» Celui qui a lâché prise «
sur la pointe d’une herbe
une fourmi
sous le ciel immense
Hosaï
1885 – 1926
Nouveau numéro de Haïku du Coeur : la rubrique entame sa troisième année d’existence par ce haïku de Hosaï, Maitre haïjin qui occupe une place particulière dans la poésie japonaise du vingtième siècle.
Hosaï nait en 1885 dans une ville côtière de la mer du Japon. Passionné de philosophie taoïste, il mène une existence de jeune homme érudit jusqu’à sa vingt et unième année. Inscrit en faculté de Droit, il se destine à un métier porteur d’avenir dans le secteur florissant des assurances. Il s’éprend d’une cousine versée dans la littérature avec qui il veut se marier. Mais son existence bascule parce que le frère ainé de la jeune femme s’oppose à cette union, évoquant des risques liés aux mariages consanguins.
Le dépit amoureux qui s’en suit conduit le jeune homme à se consacrer à l’étude des textes bouddhiques, à consommer du saké plus que de raison et à prendre Hosaï pour nom de plume, nom qui signifie : » Celui qui a lâché prise « .
Dans le haïku qui ouvre cet article, on constate l’intérêt de l’auteur pour les plus petits et sans doute les plus fragiles êtres qui peuplent la nature.

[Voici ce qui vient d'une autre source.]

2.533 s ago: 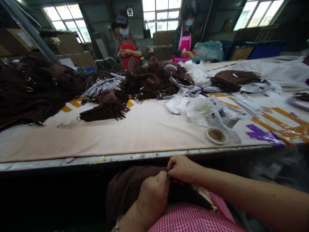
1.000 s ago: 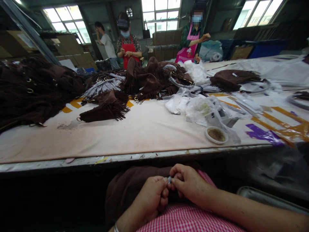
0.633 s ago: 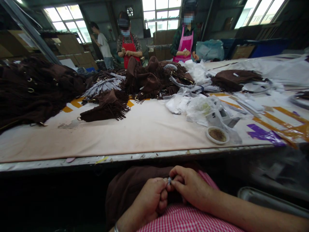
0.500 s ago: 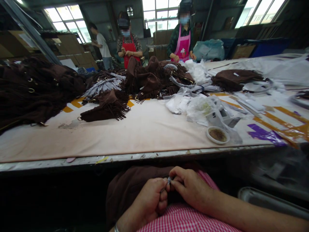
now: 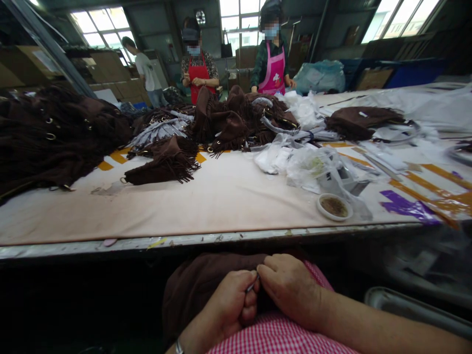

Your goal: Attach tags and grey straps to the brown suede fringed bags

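My left hand (image 5: 232,300) is closed in a pinch above my lap. A small, thin greyish piece (image 5: 252,285) pokes out between its thumb and forefinger; its kind is too small to tell. Against those fingertips press the fingers of my right hand (image 5: 293,282), also closed, and the back of that hand hides what they grip. Dark brown cloth (image 5: 195,290) lies over my lap under and beside the left hand. Below both hands is a pink checked apron (image 5: 280,334).
The table edge (image 5: 214,236) runs just beyond my hands. On the table lie brown fringed bags (image 5: 162,164), a large brown pile (image 5: 55,137), a small round dish (image 5: 334,206) and clear plastic bags (image 5: 313,167). Co-workers (image 5: 273,64) stand across the table.
My right fingers have rolled inward over the left fingertips, so the small grey piece shows less at the top. Across the table, the co-worker in the pink apron has shifted to the left.
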Available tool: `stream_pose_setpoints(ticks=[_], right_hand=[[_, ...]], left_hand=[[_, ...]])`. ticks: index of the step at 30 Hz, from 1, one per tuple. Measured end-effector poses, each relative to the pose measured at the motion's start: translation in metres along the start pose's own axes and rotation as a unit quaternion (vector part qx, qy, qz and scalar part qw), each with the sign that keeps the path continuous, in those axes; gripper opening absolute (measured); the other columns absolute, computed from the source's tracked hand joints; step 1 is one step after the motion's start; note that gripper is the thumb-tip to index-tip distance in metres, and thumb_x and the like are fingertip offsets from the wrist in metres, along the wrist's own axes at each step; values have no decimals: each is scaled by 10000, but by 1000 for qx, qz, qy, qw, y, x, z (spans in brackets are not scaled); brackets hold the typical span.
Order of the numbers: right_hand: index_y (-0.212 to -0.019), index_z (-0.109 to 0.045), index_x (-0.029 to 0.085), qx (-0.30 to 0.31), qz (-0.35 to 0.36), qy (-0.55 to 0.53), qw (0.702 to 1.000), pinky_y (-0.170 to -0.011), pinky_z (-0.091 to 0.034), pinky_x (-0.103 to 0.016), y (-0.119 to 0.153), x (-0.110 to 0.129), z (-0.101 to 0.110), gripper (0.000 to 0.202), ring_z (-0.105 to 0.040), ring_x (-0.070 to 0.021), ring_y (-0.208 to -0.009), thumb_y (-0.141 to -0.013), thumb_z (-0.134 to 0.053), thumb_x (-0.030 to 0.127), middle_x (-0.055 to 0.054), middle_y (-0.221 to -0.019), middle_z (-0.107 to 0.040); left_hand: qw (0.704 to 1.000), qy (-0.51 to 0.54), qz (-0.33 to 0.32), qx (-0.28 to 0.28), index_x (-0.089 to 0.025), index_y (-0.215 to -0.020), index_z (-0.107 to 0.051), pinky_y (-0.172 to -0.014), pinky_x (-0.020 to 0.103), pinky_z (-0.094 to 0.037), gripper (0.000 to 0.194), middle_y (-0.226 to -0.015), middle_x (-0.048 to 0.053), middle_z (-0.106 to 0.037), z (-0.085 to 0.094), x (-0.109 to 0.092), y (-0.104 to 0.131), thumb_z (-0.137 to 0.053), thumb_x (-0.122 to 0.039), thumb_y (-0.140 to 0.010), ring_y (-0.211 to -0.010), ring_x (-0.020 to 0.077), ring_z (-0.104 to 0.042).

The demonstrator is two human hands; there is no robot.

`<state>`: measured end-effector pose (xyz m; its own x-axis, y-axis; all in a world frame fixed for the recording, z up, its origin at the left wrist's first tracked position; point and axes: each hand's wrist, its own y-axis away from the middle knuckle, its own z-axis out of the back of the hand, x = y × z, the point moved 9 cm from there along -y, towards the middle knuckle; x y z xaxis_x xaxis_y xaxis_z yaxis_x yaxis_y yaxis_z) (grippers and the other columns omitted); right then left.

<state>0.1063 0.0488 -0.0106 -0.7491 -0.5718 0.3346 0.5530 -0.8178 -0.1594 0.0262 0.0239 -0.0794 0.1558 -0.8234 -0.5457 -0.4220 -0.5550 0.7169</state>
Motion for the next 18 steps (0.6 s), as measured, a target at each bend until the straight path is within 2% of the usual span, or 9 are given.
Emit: stream_pose_setpoints(ticks=[2, 4, 6, 9, 11, 14, 16, 18], right_hand=[[-716, -601, 202, 3, 2, -7, 1000, -612, -353, -321, -2, 0, -1, 168, -560, -177, -648, -854, -583, 107, -16, -717, -643], [-770, -622, 193, 18, -30, -45, 998, -638, -395, -310, -3, -6, -1, 141, -585, -173, -686, -845, -565, 89, -20, -755, -656], [-936, -648, 184, 25, -60, -94, 993, -699, -445, -304, -1, -12, 2, 153, -619, -179, -770, -839, -568, 95, -30, -850, -678], [-1154, -616, 190, 16, -72, -131, 989, -763, -482, -315, 2, -14, 12, 330, -623, -195, -865, -832, -595, 118, -50, -961, -669], [-1114, -645, 206, 17, -70, -130, 989, -765, -484, -310, 1, -13, 14, 308, -607, -195, -874, -827, -598, 105, -51, -959, -649], [-914, -699, 215, 23, -60, -131, 989, -729, -463, -284, -4, -12, 11, 172, -583, -176, -834, -852, -585, 102, -36, -895, -626], [-833, -710, 209, 21, -56, -149, 987, -705, -450, -267, -9, -13, 8, 172, -573, -159, -798, -881, -572, 119, -27, -853, -617], [-840, -730, 208, 26, -61, -180, 982, -707, -451, -253, -12, -17, 6, 186, -575, -147, -785, -883, -572, 118, -20, -843, -619]], left_hand=[[1000, -1, -4, 0, -191, -610, -468, -378, 193, -104, 196, -417, -102, -291, 0, -1, 0, -554, -338, -706, -340, 28, -157], [1000, 5, -4, 0, -189, -618, -475, -381, 191, -102, 191, -423, -101, -292, 0, -1, 1, -550, -336, -714, -342, 29, -160], [1000, 21, 12, -3, -190, -629, -483, -380, 193, -98, 174, -424, -95, -293, 2, 1, 2, -511, -320, -741, -337, 38, -171], [997, 56, 53, -8, -193, -635, -484, -379, 195, -84, 190, -422, -87, -284, 3, 7, 3, -427, -283, -793, -331, 52, -169], [995, 70, 69, -3, -193, -632, -478, -383, 194, -80, 209, -423, -88, -264, 1, 9, 2, -395, -260, -813, -339, 57, -155], [996, 55, 66, 4, -189, -636, -465, -399, 189, -99, 167, -450, -95, -253, 0, 7, 1, -426, -228, -794, -369, 55, -148], [1000, -5, 30, -7, -188, -655, -478, -407, 192, -132, 189, -467, -93, -285, 5, -3, 1, -459, -282, -818, -383, 58, -177], [988, -134, -56, -45, -191, -674, -501, -417, 211, -202, 314, -473, -68, -361, 14, -27, 6, -461, -425, -879, -394, 78, -267]])
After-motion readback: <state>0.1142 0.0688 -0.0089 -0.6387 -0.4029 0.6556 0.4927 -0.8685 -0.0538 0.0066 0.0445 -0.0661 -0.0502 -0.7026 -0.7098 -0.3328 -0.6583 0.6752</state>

La fourmi, la libellule, les puces même parfois, occupent une place non négligeable dans l’oeuvre de Hosaï.
De la fourmi jusqu’au » ciel immense « , le monde est monde, et le chemin évoqué ici n’est qu’un brin d’herbe. La transposition avec la condition humaine est suggérée avec délicatesse et conduit à la méditation. C’est ainsi que l’oeil autant que la plume inclinent vers l’humilité. Il y a chez Hosaï une préoccupation constante à établir des liens entre tous les êtres de la nature, fussent-ils de taille modeste.
Prenons le temps de regarder l’insecte dans son milieu naturel, nous découvrirons beaucoup sur nos propres attitudes.
Jean Le Goff
8 novembre 2014
Bibliographie :
– Hosaï, sous le ciel immense sans chapeau.
Poèmes choisis et traduits par Cheng Wing fun et Hervé Collet aux éditions Moundarren. Millemont 2007. 124 pages.